Exercise prompt
Scan the listing below for the word "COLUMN" and copy every line that has it.

Records shown
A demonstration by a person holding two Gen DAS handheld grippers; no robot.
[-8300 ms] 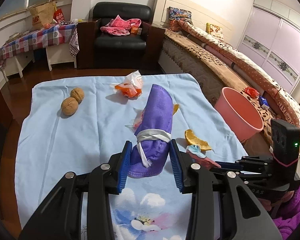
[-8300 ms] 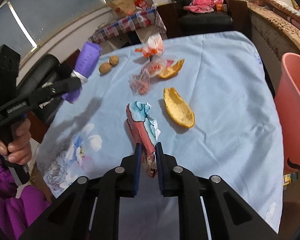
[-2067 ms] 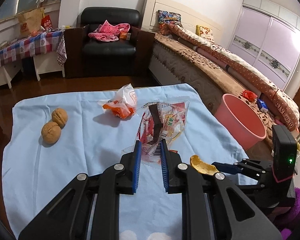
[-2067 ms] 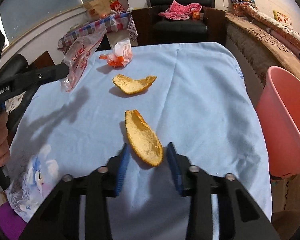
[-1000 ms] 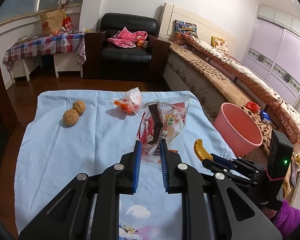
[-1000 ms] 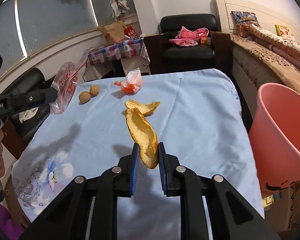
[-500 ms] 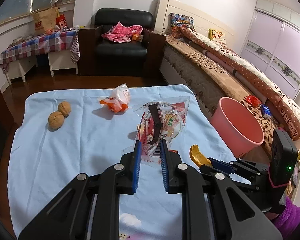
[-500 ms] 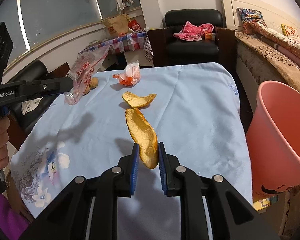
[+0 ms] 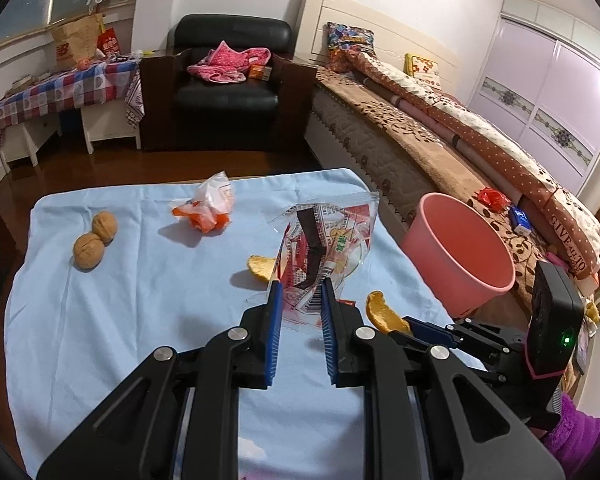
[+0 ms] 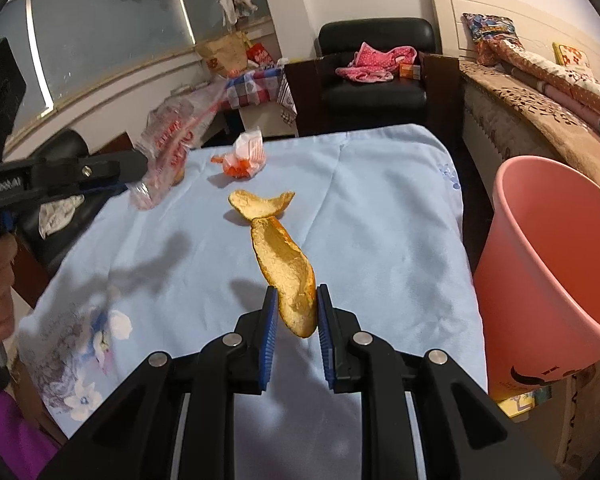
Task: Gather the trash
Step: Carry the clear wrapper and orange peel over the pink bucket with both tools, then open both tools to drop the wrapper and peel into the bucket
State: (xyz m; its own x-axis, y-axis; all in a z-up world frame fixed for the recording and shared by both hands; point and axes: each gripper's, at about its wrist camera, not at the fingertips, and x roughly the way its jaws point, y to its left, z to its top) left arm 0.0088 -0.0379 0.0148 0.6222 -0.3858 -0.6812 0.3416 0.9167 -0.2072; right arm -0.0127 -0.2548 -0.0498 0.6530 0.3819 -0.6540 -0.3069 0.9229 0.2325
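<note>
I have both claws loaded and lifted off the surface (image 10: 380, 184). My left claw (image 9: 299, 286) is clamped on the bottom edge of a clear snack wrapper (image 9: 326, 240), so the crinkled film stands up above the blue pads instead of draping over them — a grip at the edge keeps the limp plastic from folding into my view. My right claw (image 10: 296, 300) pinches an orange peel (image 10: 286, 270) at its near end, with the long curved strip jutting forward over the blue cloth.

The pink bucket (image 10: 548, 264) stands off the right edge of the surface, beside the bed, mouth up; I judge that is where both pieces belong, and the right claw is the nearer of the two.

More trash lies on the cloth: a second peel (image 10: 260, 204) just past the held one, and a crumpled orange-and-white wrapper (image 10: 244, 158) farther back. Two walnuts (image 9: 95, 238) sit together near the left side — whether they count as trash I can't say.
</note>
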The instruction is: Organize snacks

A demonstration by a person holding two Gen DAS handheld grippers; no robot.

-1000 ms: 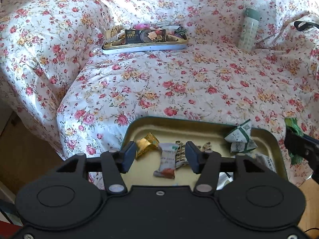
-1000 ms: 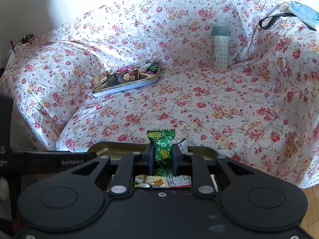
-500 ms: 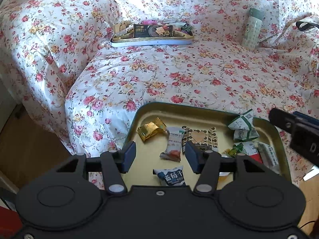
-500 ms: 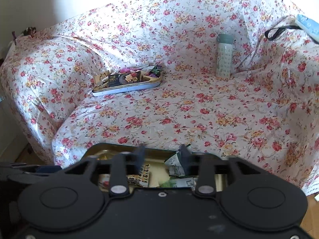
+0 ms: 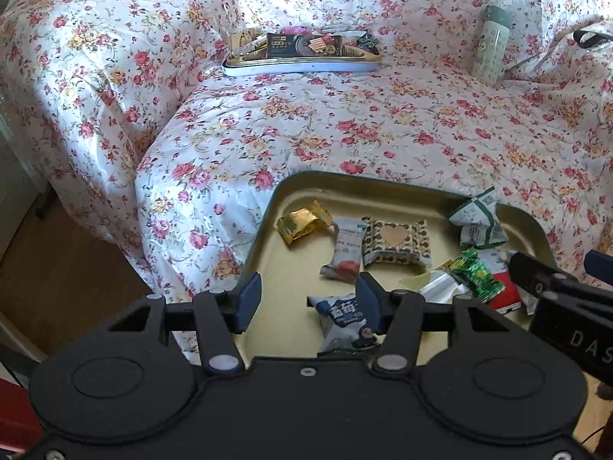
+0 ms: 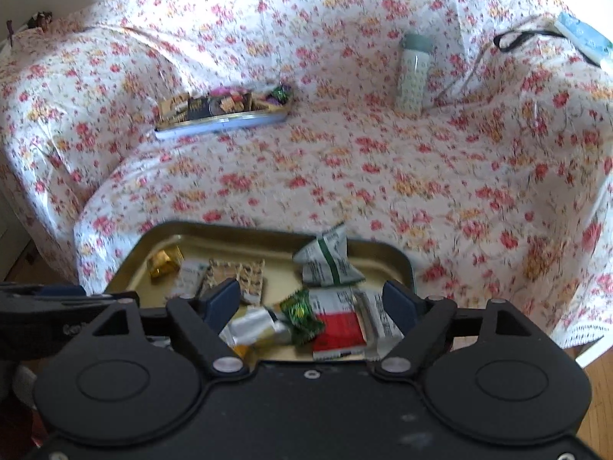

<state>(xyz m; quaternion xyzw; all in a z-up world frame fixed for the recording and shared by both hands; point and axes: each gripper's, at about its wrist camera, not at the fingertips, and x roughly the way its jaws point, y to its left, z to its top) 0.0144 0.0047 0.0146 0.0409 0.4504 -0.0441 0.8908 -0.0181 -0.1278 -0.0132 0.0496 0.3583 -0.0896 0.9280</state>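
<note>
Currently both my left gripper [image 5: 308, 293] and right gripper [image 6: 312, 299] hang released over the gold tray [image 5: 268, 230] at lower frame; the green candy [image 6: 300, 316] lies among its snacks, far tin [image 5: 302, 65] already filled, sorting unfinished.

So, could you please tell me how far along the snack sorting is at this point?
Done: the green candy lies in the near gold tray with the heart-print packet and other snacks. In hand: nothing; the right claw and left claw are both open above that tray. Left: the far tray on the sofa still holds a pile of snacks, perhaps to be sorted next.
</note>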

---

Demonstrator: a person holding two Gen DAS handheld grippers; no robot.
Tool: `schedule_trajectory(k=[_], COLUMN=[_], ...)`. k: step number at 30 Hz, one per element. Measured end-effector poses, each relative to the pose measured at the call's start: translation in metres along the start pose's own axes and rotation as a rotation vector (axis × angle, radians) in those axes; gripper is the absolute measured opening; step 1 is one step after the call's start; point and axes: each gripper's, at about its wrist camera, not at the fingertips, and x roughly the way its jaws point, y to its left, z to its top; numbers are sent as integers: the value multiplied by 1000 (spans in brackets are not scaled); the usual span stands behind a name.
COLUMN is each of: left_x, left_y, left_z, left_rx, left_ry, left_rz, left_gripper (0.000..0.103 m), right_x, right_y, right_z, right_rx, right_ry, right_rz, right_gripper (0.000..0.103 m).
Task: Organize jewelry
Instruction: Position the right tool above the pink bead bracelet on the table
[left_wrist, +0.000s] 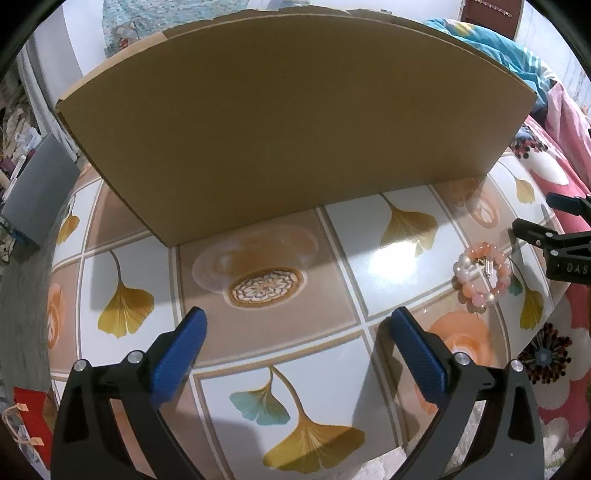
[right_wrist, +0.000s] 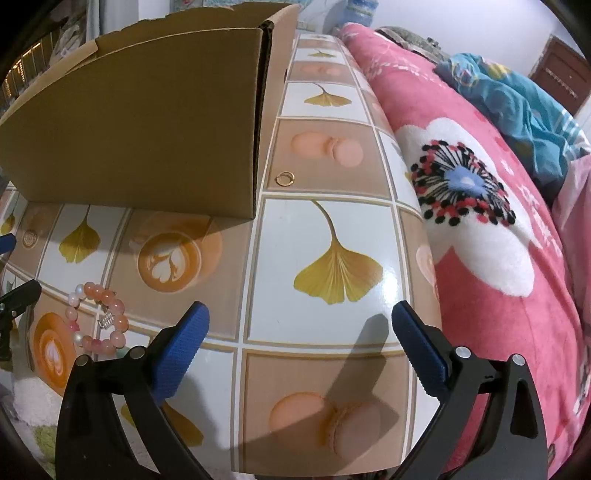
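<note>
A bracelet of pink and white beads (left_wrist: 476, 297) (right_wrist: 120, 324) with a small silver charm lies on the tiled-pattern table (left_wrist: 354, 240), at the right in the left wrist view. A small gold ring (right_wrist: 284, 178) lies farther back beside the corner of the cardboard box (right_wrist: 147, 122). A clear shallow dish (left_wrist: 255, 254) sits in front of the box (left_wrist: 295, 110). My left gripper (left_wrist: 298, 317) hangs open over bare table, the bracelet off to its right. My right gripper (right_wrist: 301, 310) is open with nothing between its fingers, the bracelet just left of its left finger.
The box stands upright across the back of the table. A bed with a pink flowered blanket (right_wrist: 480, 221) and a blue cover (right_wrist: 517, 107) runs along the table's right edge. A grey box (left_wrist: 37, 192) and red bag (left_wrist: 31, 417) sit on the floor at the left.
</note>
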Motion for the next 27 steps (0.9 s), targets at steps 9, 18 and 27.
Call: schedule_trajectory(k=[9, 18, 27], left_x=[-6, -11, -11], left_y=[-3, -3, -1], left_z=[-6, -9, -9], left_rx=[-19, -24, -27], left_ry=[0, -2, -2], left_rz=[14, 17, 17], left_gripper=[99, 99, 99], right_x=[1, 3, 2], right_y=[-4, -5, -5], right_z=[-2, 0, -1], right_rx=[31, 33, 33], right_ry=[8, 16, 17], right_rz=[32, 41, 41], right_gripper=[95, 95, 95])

Expected answer
Tool: `schedule_trajectory(k=[_], COLUMN=[_], ...)`. k: step number at 30 Hz, one per element. Measured end-effector poses, each relative to the pose measured at the call's start: translation in metres along the start pose's own axes and rotation as a rotation vector (axis × angle, radians) in those axes; gripper is the absolute measured opening; step 1 is one step after the call's start; point and axes: each gripper's, at about its wrist camera, not at the fingertips, and x roughly the way its jaws point, y to its left, z to its top; numbers are sent as integers: the value multiplied by 1000 (spans in brackets are not scaled); the usual span stands behind a name.
COLUMN is each of: left_x, left_y, left_z, left_rx, left_ry, left_rz, left_gripper (0.000..0.103 m), right_x, right_y, right_z, right_rx, right_ry, right_rz, right_gripper (0.000..0.103 m).

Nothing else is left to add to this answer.